**Raw data**
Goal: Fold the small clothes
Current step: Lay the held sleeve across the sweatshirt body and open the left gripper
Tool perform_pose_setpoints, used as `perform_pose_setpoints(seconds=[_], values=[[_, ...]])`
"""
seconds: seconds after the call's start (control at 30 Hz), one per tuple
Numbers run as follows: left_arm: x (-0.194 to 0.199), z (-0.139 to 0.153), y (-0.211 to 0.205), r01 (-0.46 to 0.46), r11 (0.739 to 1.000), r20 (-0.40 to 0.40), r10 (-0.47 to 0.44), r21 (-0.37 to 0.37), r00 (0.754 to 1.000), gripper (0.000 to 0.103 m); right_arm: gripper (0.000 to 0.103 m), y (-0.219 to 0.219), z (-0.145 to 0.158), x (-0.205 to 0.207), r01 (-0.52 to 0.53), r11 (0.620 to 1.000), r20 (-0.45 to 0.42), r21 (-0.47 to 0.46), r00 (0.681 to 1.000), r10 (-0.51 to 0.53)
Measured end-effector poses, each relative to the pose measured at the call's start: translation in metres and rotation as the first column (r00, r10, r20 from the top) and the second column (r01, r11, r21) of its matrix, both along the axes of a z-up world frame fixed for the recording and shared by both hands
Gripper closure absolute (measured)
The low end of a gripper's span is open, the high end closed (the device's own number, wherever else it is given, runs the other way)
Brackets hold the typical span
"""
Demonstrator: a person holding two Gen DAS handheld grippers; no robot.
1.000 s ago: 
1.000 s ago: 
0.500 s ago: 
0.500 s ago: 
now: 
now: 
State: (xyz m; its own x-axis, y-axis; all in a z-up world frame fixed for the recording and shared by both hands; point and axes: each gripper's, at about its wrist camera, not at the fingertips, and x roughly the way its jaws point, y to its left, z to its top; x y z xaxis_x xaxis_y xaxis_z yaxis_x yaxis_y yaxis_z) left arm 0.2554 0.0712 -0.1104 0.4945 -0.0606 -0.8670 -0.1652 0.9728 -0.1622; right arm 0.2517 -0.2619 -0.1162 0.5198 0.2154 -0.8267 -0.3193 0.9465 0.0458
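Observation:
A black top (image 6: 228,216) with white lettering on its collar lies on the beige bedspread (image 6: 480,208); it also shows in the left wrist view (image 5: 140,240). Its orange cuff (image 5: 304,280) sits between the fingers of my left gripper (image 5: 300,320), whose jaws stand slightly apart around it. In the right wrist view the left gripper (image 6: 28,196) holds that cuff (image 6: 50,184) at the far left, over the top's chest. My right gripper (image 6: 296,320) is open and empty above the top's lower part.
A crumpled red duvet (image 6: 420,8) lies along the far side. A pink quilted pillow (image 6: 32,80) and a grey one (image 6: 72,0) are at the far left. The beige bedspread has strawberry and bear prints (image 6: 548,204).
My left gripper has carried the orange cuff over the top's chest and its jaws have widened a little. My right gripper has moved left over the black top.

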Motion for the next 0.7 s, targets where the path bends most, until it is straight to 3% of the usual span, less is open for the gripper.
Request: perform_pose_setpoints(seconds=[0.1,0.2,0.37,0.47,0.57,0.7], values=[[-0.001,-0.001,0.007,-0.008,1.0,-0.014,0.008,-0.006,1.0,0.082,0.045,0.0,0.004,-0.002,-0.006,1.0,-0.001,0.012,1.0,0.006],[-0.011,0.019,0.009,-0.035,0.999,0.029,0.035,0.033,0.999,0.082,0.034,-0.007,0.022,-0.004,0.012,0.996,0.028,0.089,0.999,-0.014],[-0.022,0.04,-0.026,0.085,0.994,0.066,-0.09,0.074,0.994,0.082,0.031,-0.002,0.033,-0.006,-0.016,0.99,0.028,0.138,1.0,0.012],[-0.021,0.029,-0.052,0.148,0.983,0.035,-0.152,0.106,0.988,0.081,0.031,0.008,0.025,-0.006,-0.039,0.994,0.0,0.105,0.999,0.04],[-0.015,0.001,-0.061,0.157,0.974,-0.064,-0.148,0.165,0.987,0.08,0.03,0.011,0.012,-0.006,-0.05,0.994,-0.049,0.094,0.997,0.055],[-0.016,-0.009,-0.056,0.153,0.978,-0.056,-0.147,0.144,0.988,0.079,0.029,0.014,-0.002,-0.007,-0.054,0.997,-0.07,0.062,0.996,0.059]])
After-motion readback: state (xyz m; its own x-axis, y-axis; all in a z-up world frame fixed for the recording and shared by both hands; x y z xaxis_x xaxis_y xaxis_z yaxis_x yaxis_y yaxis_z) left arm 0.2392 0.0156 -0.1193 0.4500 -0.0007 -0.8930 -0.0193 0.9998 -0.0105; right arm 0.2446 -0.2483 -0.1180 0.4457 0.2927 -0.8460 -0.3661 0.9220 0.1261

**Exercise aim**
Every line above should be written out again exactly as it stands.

**Output for this exercise**
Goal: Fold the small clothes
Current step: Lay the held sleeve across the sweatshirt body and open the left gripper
Tool perform_pose_setpoints, used as `perform_pose_setpoints(seconds=[_], values=[[_, ...]])`
"""
seconds: seconds after the call's start (control at 30 Hz), one per tuple
Numbers run as follows: left_arm: x (-0.194 to 0.199), z (-0.139 to 0.153), y (-0.211 to 0.205), r01 (-0.46 to 0.46), r11 (0.739 to 1.000), r20 (-0.40 to 0.40), r10 (-0.47 to 0.44), r21 (-0.37 to 0.37), r00 (0.754 to 1.000), gripper (0.000 to 0.103 m); right_arm: gripper (0.000 to 0.103 m), y (-0.219 to 0.219), z (-0.145 to 0.158), x (-0.205 to 0.207), r01 (-0.52 to 0.53), r11 (0.620 to 1.000), r20 (-0.45 to 0.42), r21 (-0.47 to 0.46), r00 (0.681 to 1.000), r10 (-0.51 to 0.53)
Measured end-effector poses, each relative to the pose measured at the call's start: translation in metres and rotation as the first column (r00, r10, r20 from the top) and the second column (r01, r11, r21) of its matrix, both along the axes of a z-up world frame fixed for the recording and shared by both hands
Gripper closure absolute (measured)
The low end of a gripper's span is open, the high end closed (the device's own number, wherever else it is given, runs the other way)
Brackets hold the typical span
"""
Demonstrator: a person holding two Gen DAS handheld grippers; no robot.
1.000 s ago: 
1.000 s ago: 
0.500 s ago: 
0.500 s ago: 
now: 
now: 
State: (xyz m; its own x-axis, y-axis; all in a z-up world frame fixed for the recording and shared by both hands; point and axes: each gripper's, at about its wrist camera, not at the fingertips, and x roughly the way its jaws point, y to its left, z to its top; x y z xaxis_x xaxis_y xaxis_z yaxis_x yaxis_y yaxis_z) left arm 0.2554 0.0712 -0.1104 0.4945 -0.0606 -0.8670 -0.1652 0.9728 -0.1622; right arm 0.2517 -0.2619 -0.1162 0.5198 0.2154 -0.8267 -0.3193 0.9465 0.0458
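Observation:
A black top (image 6: 228,216) with white lettering on its collar lies on the beige bedspread (image 6: 480,208); it also shows in the left wrist view (image 5: 140,240). Its orange cuff (image 5: 304,280) sits between the fingers of my left gripper (image 5: 300,320), whose jaws stand slightly apart around it. In the right wrist view the left gripper (image 6: 28,196) holds that cuff (image 6: 50,184) at the far left, over the top's chest. My right gripper (image 6: 296,320) is open and empty above the top's lower part.
A crumpled red duvet (image 6: 420,8) lies along the far side. A pink quilted pillow (image 6: 32,80) and a grey one (image 6: 72,0) are at the far left. The beige bedspread has strawberry and bear prints (image 6: 548,204).
My left gripper has carried the orange cuff over the top's chest and its jaws have widened a little. My right gripper has moved left over the black top.
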
Motion for the next 0.7 s, targets where the path bends most, until it is straight to 3% of the usual span, less is open for the gripper.
Request: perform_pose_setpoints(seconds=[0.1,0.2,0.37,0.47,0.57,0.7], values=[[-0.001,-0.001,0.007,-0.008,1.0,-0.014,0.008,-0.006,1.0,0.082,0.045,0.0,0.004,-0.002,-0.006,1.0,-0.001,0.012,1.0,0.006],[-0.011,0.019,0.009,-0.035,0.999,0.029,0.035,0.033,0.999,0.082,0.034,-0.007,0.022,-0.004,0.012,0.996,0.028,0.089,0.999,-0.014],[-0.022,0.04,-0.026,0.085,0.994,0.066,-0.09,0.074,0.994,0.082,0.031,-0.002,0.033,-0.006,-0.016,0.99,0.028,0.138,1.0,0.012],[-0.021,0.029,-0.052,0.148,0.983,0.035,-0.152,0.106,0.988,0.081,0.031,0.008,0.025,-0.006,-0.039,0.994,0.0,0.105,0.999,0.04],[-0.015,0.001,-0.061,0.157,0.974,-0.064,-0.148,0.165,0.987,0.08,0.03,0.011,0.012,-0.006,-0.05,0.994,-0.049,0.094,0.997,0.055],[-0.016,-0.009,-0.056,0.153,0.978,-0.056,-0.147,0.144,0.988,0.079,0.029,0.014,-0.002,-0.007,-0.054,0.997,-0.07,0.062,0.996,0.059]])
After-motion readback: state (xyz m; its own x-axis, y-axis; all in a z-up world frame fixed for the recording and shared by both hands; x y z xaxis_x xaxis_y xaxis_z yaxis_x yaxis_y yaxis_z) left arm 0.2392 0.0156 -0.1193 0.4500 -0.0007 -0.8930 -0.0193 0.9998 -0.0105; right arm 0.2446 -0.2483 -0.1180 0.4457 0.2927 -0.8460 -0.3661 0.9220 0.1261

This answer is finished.